**EXERCISE INSTRUCTIONS:** Starting at the first line of the material below, retype each line exactly until you reach the line with "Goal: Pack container", which is also included; pictures stay out.
=== DATA IN THIS EXERCISE ===
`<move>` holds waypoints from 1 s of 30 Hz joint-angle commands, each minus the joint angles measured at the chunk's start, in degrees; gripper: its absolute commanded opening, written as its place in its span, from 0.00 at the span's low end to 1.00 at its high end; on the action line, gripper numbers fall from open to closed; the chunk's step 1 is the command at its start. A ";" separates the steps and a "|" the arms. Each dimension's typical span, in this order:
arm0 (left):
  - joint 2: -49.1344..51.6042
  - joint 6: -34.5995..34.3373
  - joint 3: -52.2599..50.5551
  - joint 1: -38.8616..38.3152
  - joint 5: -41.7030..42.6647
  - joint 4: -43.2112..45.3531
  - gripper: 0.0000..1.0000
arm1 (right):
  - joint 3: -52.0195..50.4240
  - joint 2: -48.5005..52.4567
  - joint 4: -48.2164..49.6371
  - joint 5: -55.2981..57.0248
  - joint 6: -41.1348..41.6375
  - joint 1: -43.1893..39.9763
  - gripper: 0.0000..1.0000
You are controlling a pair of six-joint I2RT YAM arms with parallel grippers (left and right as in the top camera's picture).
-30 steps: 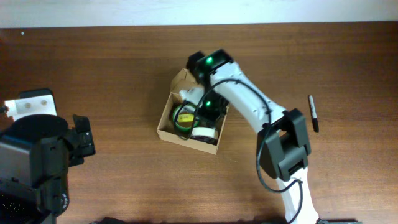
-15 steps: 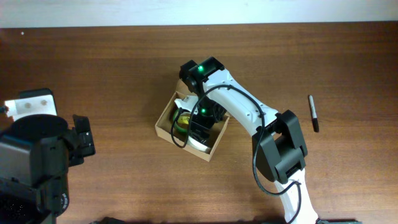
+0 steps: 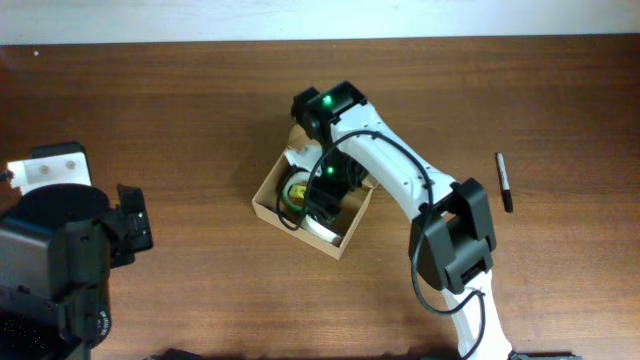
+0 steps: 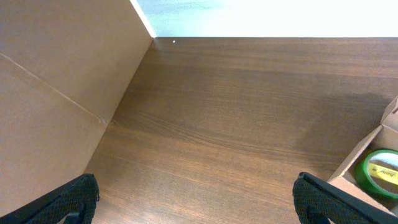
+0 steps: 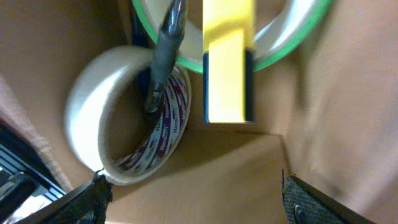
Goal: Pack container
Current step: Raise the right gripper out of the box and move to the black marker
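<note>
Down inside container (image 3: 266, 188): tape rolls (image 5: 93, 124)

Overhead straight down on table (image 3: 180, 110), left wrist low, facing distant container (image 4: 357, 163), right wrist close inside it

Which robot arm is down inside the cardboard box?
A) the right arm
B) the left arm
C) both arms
A: the right gripper is inside the cardboard box, close above a white tape roll, while the left gripper hangs over the wooden table, outside the box.
</note>
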 commanded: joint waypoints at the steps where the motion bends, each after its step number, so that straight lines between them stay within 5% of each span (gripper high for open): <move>1: -0.39 -0.72 -0.28 0.24 -0.44 0.04 1.00 | 7.32 -4.59 -1.90 0.52 0.48 -0.26 0.87; 9: -0.39 -0.70 -0.28 0.24 -0.63 0.11 0.99 | 19.67 -7.17 -6.10 3.08 4.87 -0.26 0.85; 15: -0.37 -0.70 -0.28 0.24 -0.63 0.15 0.99 | 31.78 -10.99 -6.10 18.75 20.26 -1.03 0.86; 20: -0.28 -0.72 -0.28 0.24 -0.63 0.17 0.99 | 40.02 -13.81 -6.10 22.38 32.96 -7.41 0.98; 30: -0.11 -0.72 -0.28 0.24 -0.63 0.39 0.99 | 29.42 -13.99 -6.10 18.27 39.47 -30.08 0.99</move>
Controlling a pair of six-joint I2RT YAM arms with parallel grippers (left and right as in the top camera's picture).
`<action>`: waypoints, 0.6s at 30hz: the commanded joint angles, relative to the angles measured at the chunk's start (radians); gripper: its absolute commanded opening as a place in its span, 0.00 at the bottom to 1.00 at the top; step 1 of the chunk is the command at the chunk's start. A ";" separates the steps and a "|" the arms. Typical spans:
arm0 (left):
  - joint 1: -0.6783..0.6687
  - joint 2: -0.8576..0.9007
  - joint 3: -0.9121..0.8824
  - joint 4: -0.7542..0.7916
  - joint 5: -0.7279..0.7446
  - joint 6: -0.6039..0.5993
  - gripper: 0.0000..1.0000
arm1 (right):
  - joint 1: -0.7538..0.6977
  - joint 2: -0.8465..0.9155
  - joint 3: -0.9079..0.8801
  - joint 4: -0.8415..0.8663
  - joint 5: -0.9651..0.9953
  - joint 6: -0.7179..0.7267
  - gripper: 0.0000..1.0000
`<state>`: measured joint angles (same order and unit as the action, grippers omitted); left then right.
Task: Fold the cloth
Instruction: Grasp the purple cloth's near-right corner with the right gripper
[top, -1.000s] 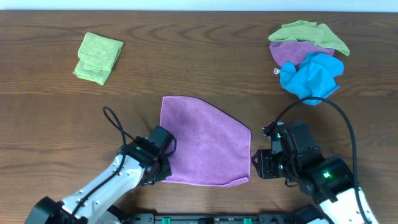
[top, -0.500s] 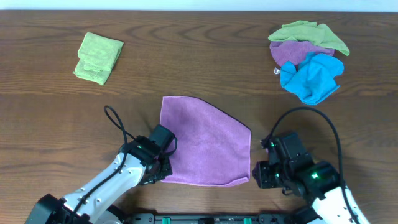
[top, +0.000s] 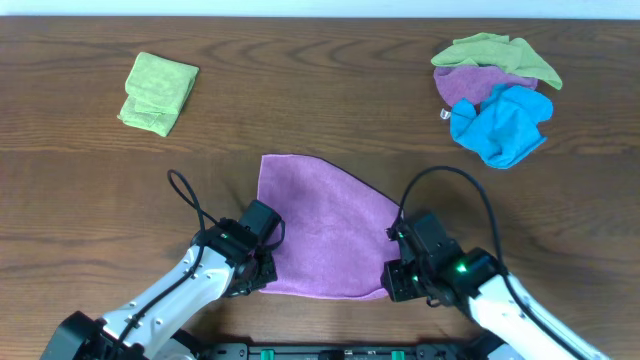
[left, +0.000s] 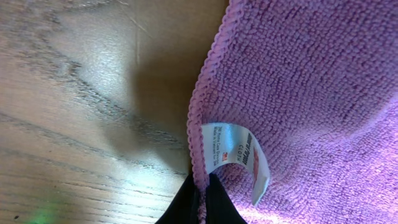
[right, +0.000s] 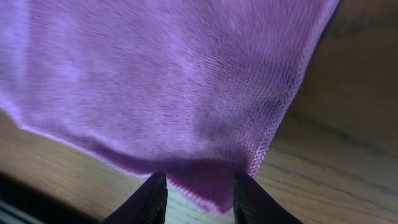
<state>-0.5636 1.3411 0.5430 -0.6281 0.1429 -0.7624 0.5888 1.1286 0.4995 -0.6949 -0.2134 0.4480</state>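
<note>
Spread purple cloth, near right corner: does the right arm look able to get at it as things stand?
Probably yes: the right end effector sits open astride the spread purple cloth's corner, with nothing between them.

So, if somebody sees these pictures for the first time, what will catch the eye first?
The purple cloth lies spread flat at the near middle of the table, with the left gripper pinching its hem by a white label and the right gripper open around the other near corner. Then come the heap of coloured cloths far right and the folded green cloth far left.
</note>
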 joint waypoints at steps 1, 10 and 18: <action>0.001 0.031 -0.017 0.012 0.008 -0.005 0.06 | 0.008 0.048 -0.002 0.012 0.007 0.046 0.35; 0.001 0.031 -0.017 0.013 0.008 -0.005 0.06 | 0.008 0.055 0.000 -0.005 -0.015 0.087 0.33; 0.001 0.031 -0.017 0.017 0.008 -0.005 0.06 | 0.008 0.055 0.000 -0.005 -0.113 0.098 0.33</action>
<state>-0.5636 1.3411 0.5430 -0.6273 0.1429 -0.7628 0.5888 1.1809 0.4995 -0.6979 -0.2760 0.5262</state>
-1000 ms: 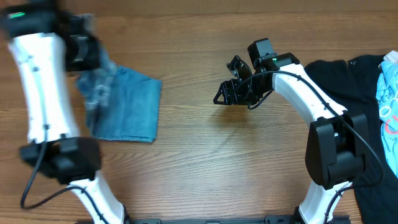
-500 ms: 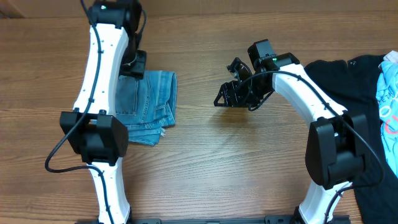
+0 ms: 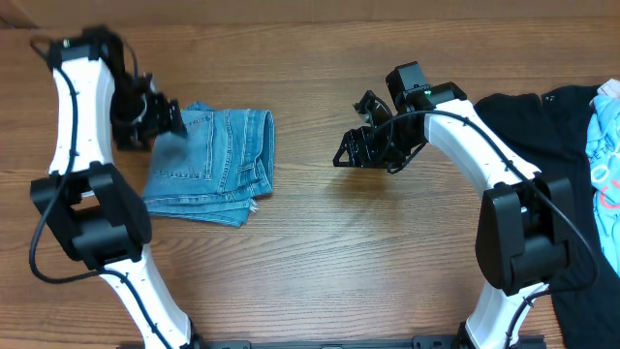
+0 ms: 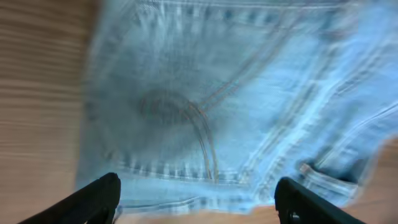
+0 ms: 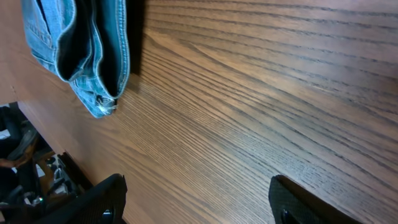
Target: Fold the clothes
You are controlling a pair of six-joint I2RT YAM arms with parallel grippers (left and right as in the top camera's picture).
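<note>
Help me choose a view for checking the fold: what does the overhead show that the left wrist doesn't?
Overhead only: the whole folded jeans, the right claw, a black garment and a printed garment. Left wrist only: a blurred close-up of pocket stitching, with the left claw open. Both: jeans lying on the wooden table.

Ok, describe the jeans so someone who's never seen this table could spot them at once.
Look at the wooden table: on its left half, right beside the left pincer, lies a folded bundle, the jeans. They are light-blue denim with stitched seams, unlike the black garment and the pale printed one heaped at the far right edge.
</note>
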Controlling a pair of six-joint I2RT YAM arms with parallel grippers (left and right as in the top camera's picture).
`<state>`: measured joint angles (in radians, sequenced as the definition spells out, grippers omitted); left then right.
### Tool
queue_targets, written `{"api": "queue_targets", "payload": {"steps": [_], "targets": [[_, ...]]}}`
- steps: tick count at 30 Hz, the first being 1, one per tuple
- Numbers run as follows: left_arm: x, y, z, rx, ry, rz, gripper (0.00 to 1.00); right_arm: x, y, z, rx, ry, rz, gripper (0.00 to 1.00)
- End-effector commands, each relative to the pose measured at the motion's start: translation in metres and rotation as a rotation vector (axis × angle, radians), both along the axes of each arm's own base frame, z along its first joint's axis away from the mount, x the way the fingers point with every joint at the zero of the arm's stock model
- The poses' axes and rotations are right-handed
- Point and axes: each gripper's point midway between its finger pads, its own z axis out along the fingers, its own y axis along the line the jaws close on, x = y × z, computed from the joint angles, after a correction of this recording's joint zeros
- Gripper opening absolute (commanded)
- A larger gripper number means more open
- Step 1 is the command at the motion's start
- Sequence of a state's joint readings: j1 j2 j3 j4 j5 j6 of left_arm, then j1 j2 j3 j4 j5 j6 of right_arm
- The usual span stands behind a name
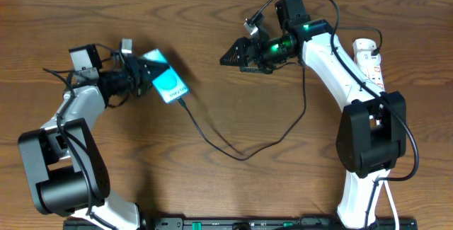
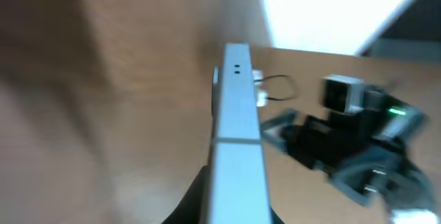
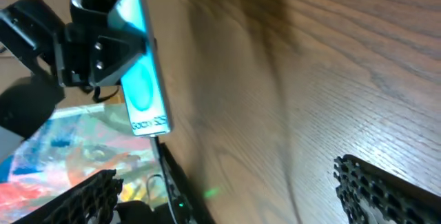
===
**REPLY:**
`<move>` holds waypoints from 1 s of 30 Hz joint-angle commands, each minus the joint angles measured at the chunk's start, in degrees; gripper: its absolute commanded opening, written as its place in its span, from 0.00 at the span's low end to 1.00 at its high end; on the action line, gripper numbers fall from open to closed; the chunk's step 1 is the command at its start. A ";" separates the steps and a "|" the arms. Each dimension's typical span, in this order:
arm0 (left):
  - joint 2: -49.1344..51.6042
  - joint 6: -34.5995..34.3373
  - joint 3: -52.2599..50.5551
  - joint 1: -38.8616..38.3152
  - joint 5: -41.7030..42.6647
  - joint 4: -43.2112..45.3531
  - gripper: 0.0000..1.0000
arm1 (right):
  - joint 3: -52.0195..50.4240
  - joint 2: -48.5005..52.4567
  - joint 4: -48.2164..49.6371
  - joint 5: -55.2981..57.0248
  - joint 6: -41.1348..41.6375
  - joint 1: -43.1893..39.9763
  - gripper: 0.0000..1.0000
You are controlling a pair of six-joint I2RT YAM arms with parallel grippers (left and right as in the top camera's picture).
-30 steps: 
-15 steps: 
+0 steps: 
+0 steps: 
+0 steps: 
Goal: Pack container

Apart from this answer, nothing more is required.